▸ Task directions:
Could you copy the whole listing below exactly as written?

▸ Recorded data:
-=-=-

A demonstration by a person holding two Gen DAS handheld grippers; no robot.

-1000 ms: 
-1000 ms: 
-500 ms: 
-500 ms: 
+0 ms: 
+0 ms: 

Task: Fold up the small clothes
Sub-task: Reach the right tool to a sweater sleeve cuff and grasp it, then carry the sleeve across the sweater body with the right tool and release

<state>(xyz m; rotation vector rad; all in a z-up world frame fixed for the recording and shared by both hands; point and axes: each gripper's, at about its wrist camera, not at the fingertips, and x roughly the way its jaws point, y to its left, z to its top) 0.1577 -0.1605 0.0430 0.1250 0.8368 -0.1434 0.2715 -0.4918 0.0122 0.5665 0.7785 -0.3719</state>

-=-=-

▸ Result for this exercise:
A demonstration by a person holding two Gen DAS handheld grippers; no robot.

-1000 ms: 
-1000 ms: 
-500 ms: 
-500 ms: 
+0 ms: 
+0 ms: 

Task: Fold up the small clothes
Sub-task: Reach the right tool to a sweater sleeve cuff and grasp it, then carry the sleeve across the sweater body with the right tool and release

<state>(xyz m; rotation vector rad; all in a z-up world frame fixed for the recording and shared by both hands; point and axes: each gripper's, at about its wrist camera, not at the fingertips, and x roughly the way its jaws point, y to its left, z to its top) 0.1577 -0.1605 0.0430 0.1250 0.8368 -0.1434 0.2715 -0.4918 0.0122 0.5665 0.7785 -0.3719</state>

Nothing more is required for this exercise.